Better than a conventional studio “best of,” this career-spanning live set sizzles, swaggers and flexes muscles that few other bands have. Front-man Mike Ness gives free rein to his blustery pride, making “Live at the Roxy” as macho as rock can get without getting lunkheaded.

Ness’ tunefully roared vocals are close to overbearing--he’s going for smash-in-the-face impact here, not subtlety. But the fundamental strength of his writing over the past 19 years supports that approach. Social Distortion’s best songs--and this selection is all first-rate stuff--have stories, context, depth and, yes, a deep core of reflection and even sensitivity. Ness’ big, chesty, Alpha male growl isn’t just there for self-assertion--although that’s part of it--but to give the vivid experiences he sings about as bold a telling as he can.
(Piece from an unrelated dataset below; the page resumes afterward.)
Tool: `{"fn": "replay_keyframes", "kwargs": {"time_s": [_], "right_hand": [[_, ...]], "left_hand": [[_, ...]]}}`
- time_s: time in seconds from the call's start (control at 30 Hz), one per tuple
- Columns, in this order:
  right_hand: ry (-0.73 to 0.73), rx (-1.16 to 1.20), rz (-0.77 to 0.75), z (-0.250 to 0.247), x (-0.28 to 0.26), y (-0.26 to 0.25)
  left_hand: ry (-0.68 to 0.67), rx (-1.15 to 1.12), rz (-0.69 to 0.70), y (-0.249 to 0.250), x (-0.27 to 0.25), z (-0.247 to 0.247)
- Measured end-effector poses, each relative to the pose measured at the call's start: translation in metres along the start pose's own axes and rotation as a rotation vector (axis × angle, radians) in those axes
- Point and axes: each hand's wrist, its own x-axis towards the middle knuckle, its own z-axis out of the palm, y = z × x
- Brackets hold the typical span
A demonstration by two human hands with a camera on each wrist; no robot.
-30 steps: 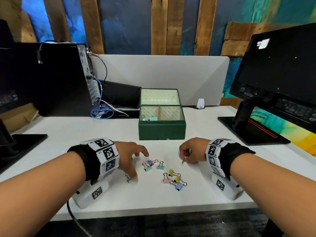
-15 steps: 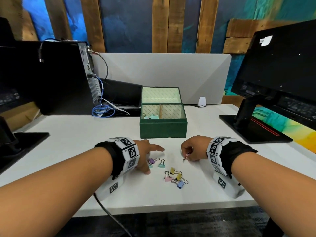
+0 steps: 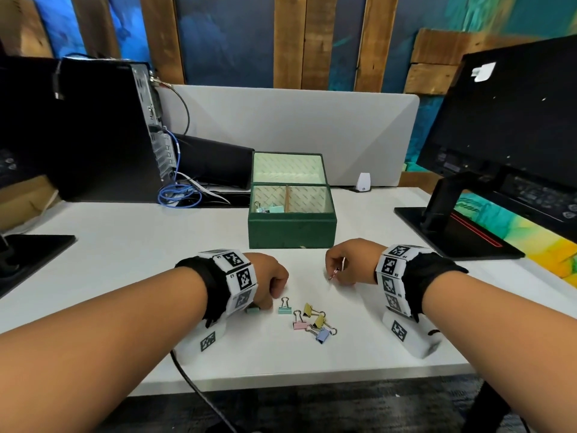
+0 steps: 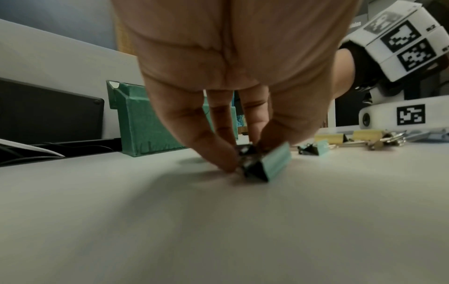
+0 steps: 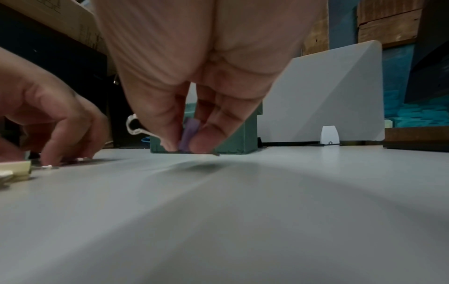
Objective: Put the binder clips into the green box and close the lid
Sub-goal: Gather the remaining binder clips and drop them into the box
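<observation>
The green box (image 3: 292,228) stands at mid table with its lid (image 3: 288,168) open; teal clips (image 3: 269,209) lie in its left compartment. My left hand (image 3: 265,303) is curled down on the table and pinches a teal binder clip (image 4: 272,165) between thumb and fingers (image 4: 218,151). My right hand (image 3: 335,270) hovers just above the table and pinches a purple binder clip (image 5: 190,133), its wire handle (image 5: 133,124) sticking out. Loose on the table between the hands lie a teal clip (image 3: 284,307), two yellow clips (image 3: 308,309), a pink clip (image 3: 299,324) and a blue clip (image 3: 323,335).
A computer tower (image 3: 93,132) with a blue cable (image 3: 179,195) stands back left. A monitor (image 3: 515,126) on its stand (image 3: 452,229) is at the right, and a grey divider (image 3: 296,126) runs behind the box. Another monitor base (image 3: 28,254) sits at the left edge.
My left hand slid right from the lone teal clip to the clip group and curled its fingers down onto a teal clip. My right hand kept its clip and barely moved.
</observation>
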Motion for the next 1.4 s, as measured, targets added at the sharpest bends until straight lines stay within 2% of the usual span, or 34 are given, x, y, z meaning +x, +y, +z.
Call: {"fn": "replay_keyframes", "kwargs": {"time_s": [0.13,0.33,0.43,0.5,0.67,0.73,0.9,1.07,1.13,1.27,1.4], "right_hand": [[0.083,0.009,-0.031,-0.013,0.001,0.002],[0.322,0.074,-0.066,-0.058,0.03,-0.003],[0.479,0.12,-0.037,-0.081,0.06,-0.007],[0.52,0.106,0.006,-0.089,0.082,-0.008],[0.319,0.046,0.107,-0.075,0.114,-0.01],[0.309,0.056,0.093,-0.066,0.113,-0.008],[0.357,0.085,0.024,-0.054,0.078,0.0],[0.25,0.048,-0.04,-0.043,0.033,0.008],[0.196,-0.006,-0.056,-0.039,0.02,0.01],[0.125,-0.024,-0.056,-0.035,0.005,0.017],[0.075,0.022,-0.037,-0.032,0.001,0.019]], "left_hand": [[-0.022,0.031,0.006,0.002,0.007,0.001],[-0.044,-0.109,-0.028,-0.014,0.013,-0.005],[0.016,-0.139,-0.044,-0.019,0.016,-0.006],[0.065,-0.119,-0.055,-0.022,0.018,-0.008],[0.117,-0.155,-0.058,-0.032,0.025,-0.009],[0.18,-0.235,-0.066,-0.037,0.026,-0.013],[0.396,-0.425,-0.081,-0.036,0.035,-0.049],[0.634,-0.704,-0.072,-0.02,0.074,-0.094],[0.63,-0.773,-0.071,-0.015,0.087,-0.103],[0.469,-0.797,-0.025,-0.009,0.097,-0.098],[0.418,-0.565,-0.025,-0.019,0.075,-0.083]]}}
In the seven songs drawn from SD’s early-’80s singles and its 1983 debut album, “Mommy’s Little Monster,” Ness’ pride in being a rebellious, socially vilified punk misfit brims over. But if his onstage reminiscing tends to put a romantic veneer on those experiences, the songs always point clearly to the consequences of acting tough: “I love the sound when I smash the glass / If I get caught they’re gonna kick my ass,” he sings in “Telling Them,” and in “Mommy’s Little Monster,” we meet a liberated punkette who learns the cost of excitement and acting out urges the hard way: “Just what happened to her face? / It could have happened at any place.”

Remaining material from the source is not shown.